I contributi silenti sono quelli versati da lavoratori in misura non sufficiente a garantire il diritto alla pensione. Per esempio, la riforma delle pensioni del 1993 concedeva a chi avesse versato almeno 15 anni di contributi entro il 1992 o a chi entro la stessa data avesse iniziato a versarli, di mantenere il requisito dei 15 anni di contribuzione. Molti lavoratori che ricadevano in quest’ipotesi stavano ora aspettando di spegnere le sessanta candeline per poter andare in pensione.
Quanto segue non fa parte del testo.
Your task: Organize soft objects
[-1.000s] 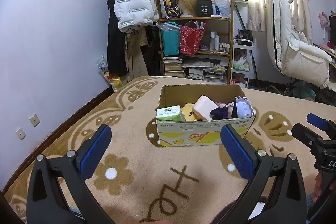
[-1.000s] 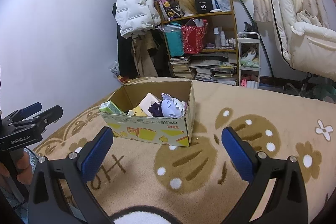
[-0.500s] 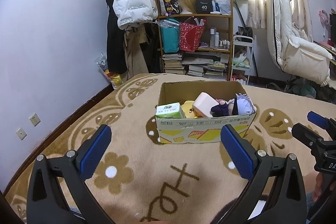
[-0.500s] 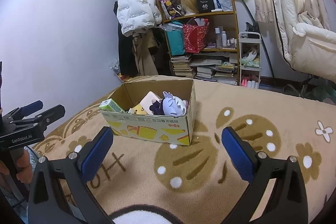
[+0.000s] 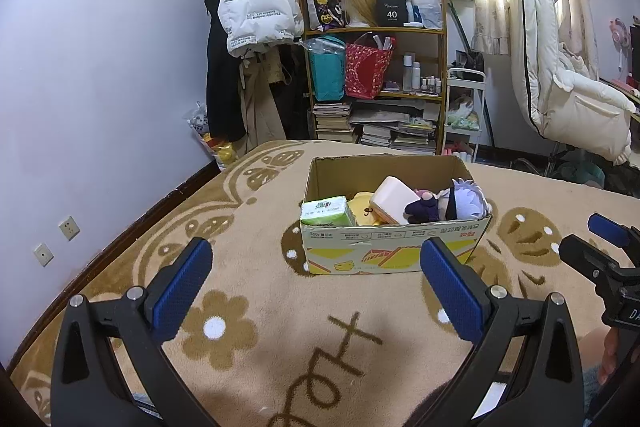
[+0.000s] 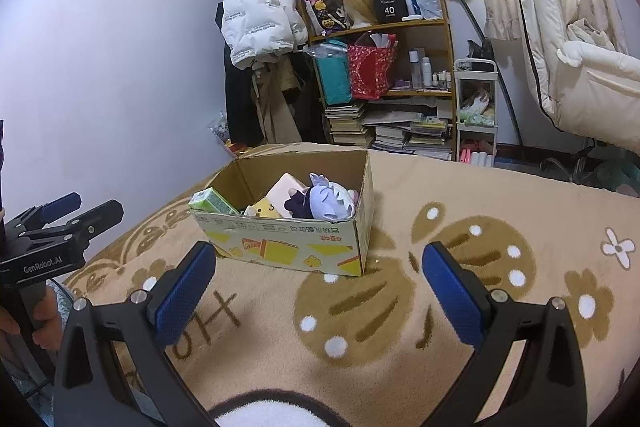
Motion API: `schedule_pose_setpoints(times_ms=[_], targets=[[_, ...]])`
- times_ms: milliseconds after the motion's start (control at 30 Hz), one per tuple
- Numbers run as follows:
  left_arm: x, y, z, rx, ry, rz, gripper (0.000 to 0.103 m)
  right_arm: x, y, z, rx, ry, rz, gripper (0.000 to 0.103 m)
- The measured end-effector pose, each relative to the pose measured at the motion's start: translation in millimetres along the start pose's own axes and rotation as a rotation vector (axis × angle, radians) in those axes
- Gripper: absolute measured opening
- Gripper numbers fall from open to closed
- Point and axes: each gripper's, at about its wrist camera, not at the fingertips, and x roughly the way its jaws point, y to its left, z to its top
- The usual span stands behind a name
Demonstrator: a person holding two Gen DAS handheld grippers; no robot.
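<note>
ahead of both grippers' wide-apart jaws, well clear, sits the cardboard box [image 5: 394, 247] holding a plush doll [image 5: 460, 205].

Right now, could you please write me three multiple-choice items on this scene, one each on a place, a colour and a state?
1. Where does the green tissue pack lie?
A. in the box's near left corner
B. on the blanket
C. on the shelf

2. What colour are the pads on the gripper fingers?
A. red
B. blue
C. white

3. How does the right gripper stand?
A. shut on the plush doll
B. shut on nothing
C. open, holding nothing

Answers: 1 A, it sits inside the cardboard box at that corner. 2 B, both pads show blue. 3 C, its jaws are spread over the blanket, while the plush doll lies in the box.
</note>
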Motion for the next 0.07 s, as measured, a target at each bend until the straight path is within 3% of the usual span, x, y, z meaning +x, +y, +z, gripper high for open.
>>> schedule_pose_setpoints(times_ms=[67], targets=[[-0.4,-0.5,0.3,0.002,-0.002,0.002,0.103,0.1,0.1,0.0,-0.001,-0.001,-0.001,0.103]])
E invece non lo potranno fare più; la riforma Fornero ne richiede 20, ben cinque in più, parificando i conti con il resto dei lavoratori.

A questo punto rimangono solo due alternative: continuare a versare contributi per altri cinque anni oppure perdere i soldi versati. In più la circolare Inps del marzo scorso, con un’interpretazione della norma che sembra essere più realista del re, impone anche a chi aveva maturato i 15 anni di versamenti di arrivare a 20 anni di contribuzione per avere diritto alla pensione.

Rispondendo a una interpellanza parlamentare il viceministro Michel Martone è stato costretto a riconoscere che si sia trattato di una forzatura interpretativa. Ma tant’è: l’Istituto di previdenza ha finora mantenuto la posizione.

Questo non fa che allargare una platea già assai vasta. Composta soprattutto da donne, ex lavoratori autonomi, stagionali agricoli pagati con i vaucher, professionisti con una vita lavorativa irregolare. Ora le dichiarazioni di Nori aprono uno spiraglio su una realtà che evidentemente è più drammatica di quello che finora si è voluto far credere. In pratica un furto legalizzato che a questo punto risulta assai difficile regolarizzare se è vero, come dice il direttore generale dell’Inps, che la restituzione ai lavoratori («diversi milioni») di quanto da loro inutilmente versato, manderebbe in dissesto l’Istituto di previdenza.